Lundi 15 mai 2006 à 11h30
Tour 33, couloir 33-43, 2ème étage, salle de réunion

Christophe Chevalier
(PMMH, ESPCI, Paris)

Injection d'air dans un milieu granulaire immergé: du fluide visqueux effectif au milieu poreux mal consolidé

Il est bien connu que, selon la fraction volumique en grains, les suspensions granulaires présentent des comportements très différents : la fraction en grains contrôle à faible densité la viscosité effective et à forte densité, la stabilité et le blocage de l’édifice granulaire. Ici, nous décrivons le comportement, vis-à-vis de l’injection d’air, d’une suspension non-brownienne et iso-dense de grains sphériques confinée dans une cellule de Hele-Shaw. Nous pouvons ainsi faire varier la concentration en grains sur une grande gamme de fractions volumiques sans sédimentation gravitaire. Plus précisément, nous nous intéressons à la stabilité de l’interface et à la formation de structures pour une concentration donnée en fonction de la vitesse d’injection. Nous rapportons des études dédiées aux deux cas extrêmes.

Aux faibles concentrations en grains --inférieures à 50%--, la suspension se comporte comme un fluide effectif. La présence de grains vient alors perturber la classique instabilité de Saffman Taylor. Nous montrerons que les observations macroscopiques (rhéologie, motifs de digitation…) de l'instabilité peuvent être liées aux propriétés microscopiques de la suspension.

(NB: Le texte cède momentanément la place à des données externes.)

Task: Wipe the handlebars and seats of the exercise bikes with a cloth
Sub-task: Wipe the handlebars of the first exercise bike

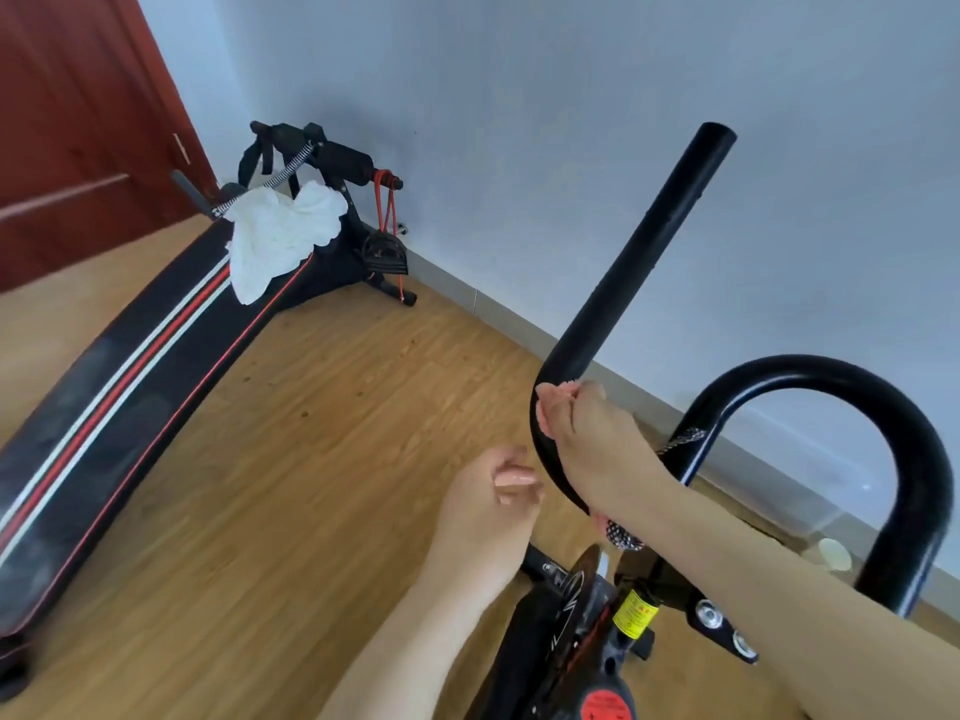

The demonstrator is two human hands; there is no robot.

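Observation:
The exercise bike's black handlebars rise in front of me: a left bar [654,241] that points up, and a right loop [810,371]. My right hand [597,444] wraps the bend of the left bar, pressing a cloth [621,535] against it. Only a pinkish edge of the cloth shows at my fingertips, and a black-and-white patterned bit below my wrist. My left hand [493,506] hovers just left of the bar with its fingers loosely curled and nothing in it. The bike's seat is out of view.
A black sit-up bench [119,376] with red and white stripes lies on the wood floor at left, with a white cloth [280,236] draped over its far end. A red door [78,122] stands behind it. The wall [519,148] runs close behind the bike.

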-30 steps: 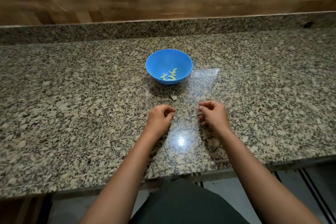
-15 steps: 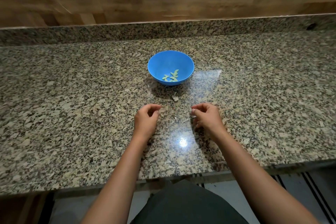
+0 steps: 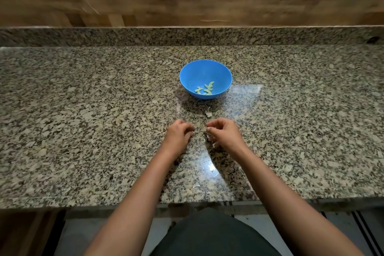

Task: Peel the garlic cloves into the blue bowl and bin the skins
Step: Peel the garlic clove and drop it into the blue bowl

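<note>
The blue bowl (image 3: 205, 72) stands mid-counter with several pale peeled garlic cloves (image 3: 204, 89) in its bottom. Just in front of it lies a loose garlic skin (image 3: 208, 113). My left hand (image 3: 179, 134) rests on the counter with its fingers curled under; whatever is inside them is hidden. My right hand (image 3: 224, 134) is close beside it, thumb and fingertips pinching a small whitish scrap of skin (image 3: 207, 130). More small skin bits (image 3: 208, 137) lie under the right hand, and another skin flake (image 3: 195, 185) sits near the front edge.
The speckled granite counter (image 3: 83, 120) runs wide to both sides, with a raised granite lip and a wooden wall (image 3: 187, 2) behind. Its front edge (image 3: 104, 203) is near my body. No bin is in view.
Both hands have drawn closer together, the left one moving right toward the right hand, and sit a little nearer the bowl. The bowl and loose skin have not moved.
</note>
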`<state>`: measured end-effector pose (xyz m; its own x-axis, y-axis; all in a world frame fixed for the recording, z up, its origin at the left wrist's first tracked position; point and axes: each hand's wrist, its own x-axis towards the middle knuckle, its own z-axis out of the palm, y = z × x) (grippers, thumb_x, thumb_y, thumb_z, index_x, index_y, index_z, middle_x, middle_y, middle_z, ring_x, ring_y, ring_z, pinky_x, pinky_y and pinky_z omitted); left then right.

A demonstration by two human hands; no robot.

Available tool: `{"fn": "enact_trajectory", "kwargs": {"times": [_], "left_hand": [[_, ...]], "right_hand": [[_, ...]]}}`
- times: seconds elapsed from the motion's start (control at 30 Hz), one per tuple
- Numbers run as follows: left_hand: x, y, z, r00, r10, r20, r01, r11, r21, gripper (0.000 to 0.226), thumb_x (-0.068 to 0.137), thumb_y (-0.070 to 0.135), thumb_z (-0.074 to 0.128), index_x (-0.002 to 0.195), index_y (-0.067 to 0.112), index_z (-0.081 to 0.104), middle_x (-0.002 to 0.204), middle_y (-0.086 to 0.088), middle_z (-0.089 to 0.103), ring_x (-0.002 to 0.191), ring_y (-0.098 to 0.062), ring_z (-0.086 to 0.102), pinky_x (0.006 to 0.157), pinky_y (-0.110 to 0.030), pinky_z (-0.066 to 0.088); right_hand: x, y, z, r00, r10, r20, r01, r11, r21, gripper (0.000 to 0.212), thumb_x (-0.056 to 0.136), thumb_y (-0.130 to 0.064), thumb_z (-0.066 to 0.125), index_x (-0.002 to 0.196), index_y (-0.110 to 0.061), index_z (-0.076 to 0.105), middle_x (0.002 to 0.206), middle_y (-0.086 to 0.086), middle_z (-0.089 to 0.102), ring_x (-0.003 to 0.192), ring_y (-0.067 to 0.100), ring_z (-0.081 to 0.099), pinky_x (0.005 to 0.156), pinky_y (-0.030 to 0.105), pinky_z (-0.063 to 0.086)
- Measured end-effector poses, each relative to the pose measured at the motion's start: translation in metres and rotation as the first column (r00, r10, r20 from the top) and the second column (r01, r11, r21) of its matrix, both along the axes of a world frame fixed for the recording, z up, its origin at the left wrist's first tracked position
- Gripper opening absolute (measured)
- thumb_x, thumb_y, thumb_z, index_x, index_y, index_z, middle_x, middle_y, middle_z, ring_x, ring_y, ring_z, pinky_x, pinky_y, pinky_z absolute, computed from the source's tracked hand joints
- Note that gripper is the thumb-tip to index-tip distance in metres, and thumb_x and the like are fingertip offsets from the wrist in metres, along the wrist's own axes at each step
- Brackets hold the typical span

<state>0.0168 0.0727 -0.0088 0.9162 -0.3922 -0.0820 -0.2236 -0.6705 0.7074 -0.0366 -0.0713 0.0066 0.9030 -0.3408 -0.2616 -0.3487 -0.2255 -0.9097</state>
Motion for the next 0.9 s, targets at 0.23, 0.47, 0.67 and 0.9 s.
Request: {"fn": "enact_trajectory", "kwargs": {"times": [0.23, 0.47, 0.67, 0.9], "left_hand": [[0.000, -0.001, -0.006, 0.992, -0.110, 0.069, 0.107, 0.994, 0.038, 0.017, 0.093, 0.018, 0.054, 0.106, 0.009, 0.060, 0.105, 0.000, 0.055, 0.099, -0.010, 0.051, 0.092, -0.024, 0.046], [-0.011, -0.010, 0.006, 0.965, -0.010, -0.262, -0.105, 0.900, -0.423, 0.017, 0.083, 0.005, 0.067, 0.094, 0.018, 0.065, 0.095, -0.004, 0.070, 0.093, -0.017, 0.067, 0.087, -0.038, 0.055], [-0.011, -0.011, 0.011, 0.973, 0.020, -0.229, -0.115, 0.905, -0.411, 0.021, 0.081, 0.011, 0.071, 0.082, 0.022, 0.053, 0.084, -0.007, 0.067, 0.084, -0.024, 0.067, 0.078, -0.039, 0.057], [-0.013, -0.010, 0.016, 0.995, -0.033, -0.098, 0.002, 0.952, -0.305, 0.026, 0.083, 0.009, 0.068, 0.077, 0.023, 0.047, 0.079, 0.000, 0.065, 0.072, -0.011, 0.062, 0.062, -0.018, 0.050]], "right_hand": [[-0.004, -0.004, 0.001, 1.000, -0.024, -0.020, 0.025, 0.997, 0.079, 0.008, 0.089, -0.003, 0.058, 0.095, -0.003, 0.062, 0.095, 0.011, 0.065, 0.070, 0.016, 0.061, 0.056, 0.022, 0.053], [-0.010, -0.005, 0.007, 1.000, 0.018, -0.019, -0.013, 0.971, 0.238, 0.012, 0.088, -0.001, 0.058, 0.096, 0.005, 0.065, 0.083, 0.017, 0.065, 0.064, 0.018, 0.061, 0.064, 0.032, 0.057], [-0.011, -0.002, 0.010, 0.998, 0.050, 0.031, -0.054, 0.986, 0.157, 0.012, 0.088, -0.007, 0.062, 0.095, 0.002, 0.066, 0.083, 0.014, 0.067, 0.063, 0.015, 0.062, 0.061, 0.028, 0.058], [-0.015, -0.004, 0.012, 0.991, 0.122, 0.049, -0.122, 0.992, -0.017, 0.011, 0.088, -0.012, 0.063, 0.089, -0.001, 0.067, 0.079, 0.017, 0.067, 0.063, 0.022, 0.064, 0.060, 0.032, 0.057]]}}
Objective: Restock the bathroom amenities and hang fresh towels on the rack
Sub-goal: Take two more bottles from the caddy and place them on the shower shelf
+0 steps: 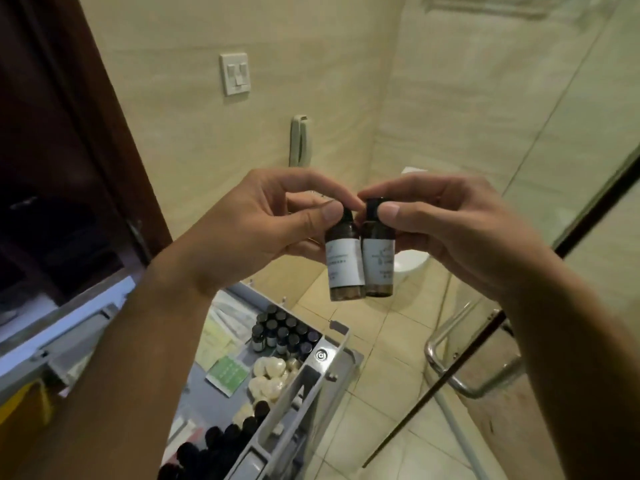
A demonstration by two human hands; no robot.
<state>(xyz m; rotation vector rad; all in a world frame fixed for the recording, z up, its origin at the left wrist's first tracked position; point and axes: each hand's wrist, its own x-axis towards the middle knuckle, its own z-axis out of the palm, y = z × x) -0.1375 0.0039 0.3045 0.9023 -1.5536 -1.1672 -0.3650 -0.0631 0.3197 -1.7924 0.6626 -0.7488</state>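
Observation:
I hold two small dark amenity bottles with white labels side by side at chest height. My left hand [263, 220] pinches the cap of the left bottle [344, 261] between thumb and fingers. My right hand [446, 223] pinches the black cap of the right bottle [378, 261] the same way. The bottles hang upright and touch each other. Below them stands the housekeeping cart tray [325, 372], with several more dark bottles [285, 332], round white soaps [270, 375] and a green sachet [228, 374].
A dark wooden door frame [114, 161] rises at the left. A wall phone [300, 140] and a light switch [235, 73] are on the beige wall ahead. A glass shower door with a chrome handle [450, 355] stands at the right. The toilet [410, 261] shows behind the bottles.

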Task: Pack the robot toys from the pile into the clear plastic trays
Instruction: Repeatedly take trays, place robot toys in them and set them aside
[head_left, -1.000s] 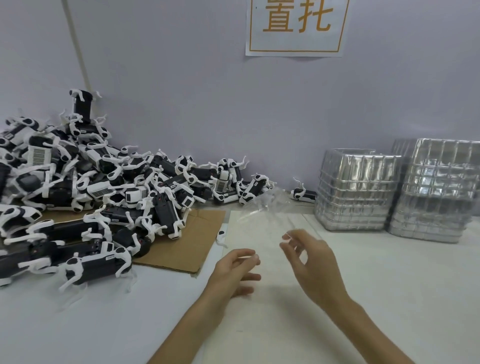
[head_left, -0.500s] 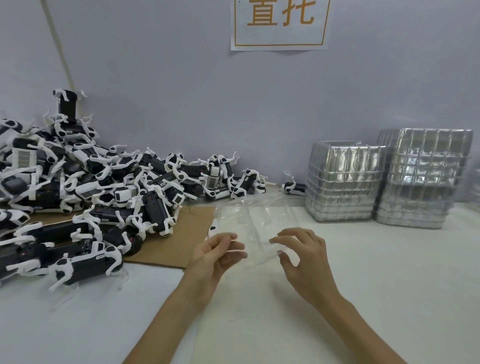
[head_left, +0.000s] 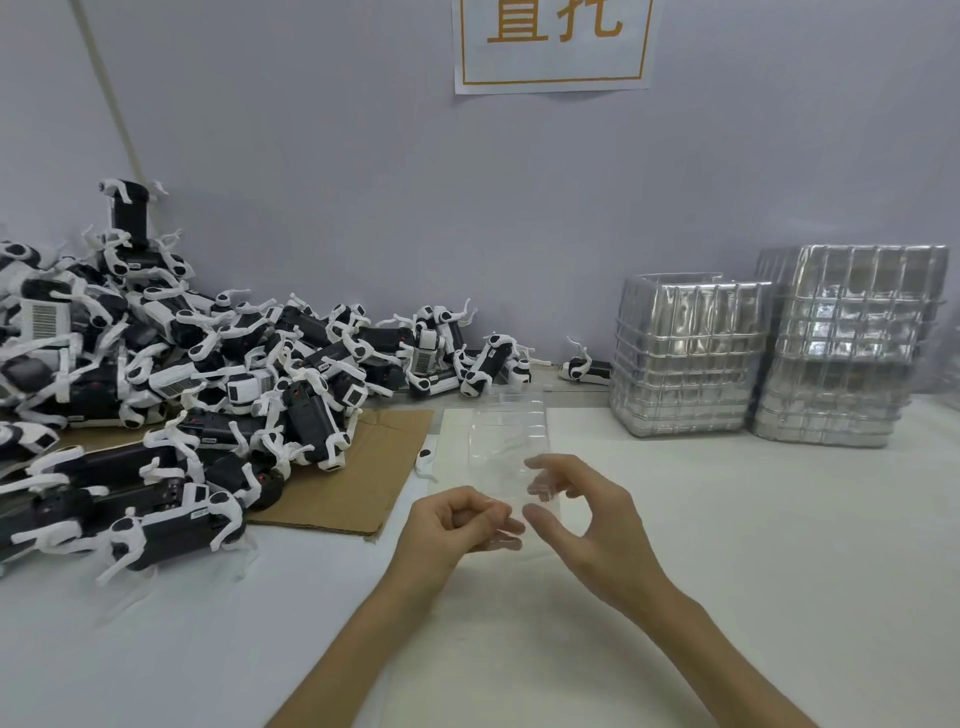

Aux fractions de grains les plus élevées --de l'ordre de 60%--, la matrice granulaire est quasi-bloquée et nous nous trouvons dans le cas d’une injection d'air dans un milieu poreux réorganisable sous l’effet des forces visqueuses et de la pression capillaire. La forme de l’injection est plutôt une fracture épaisse de quelques tailles de grains qui tend à bifurquer pour contourner la consolidation du milieu opérant dans le sens de l’avancée du front capillaire.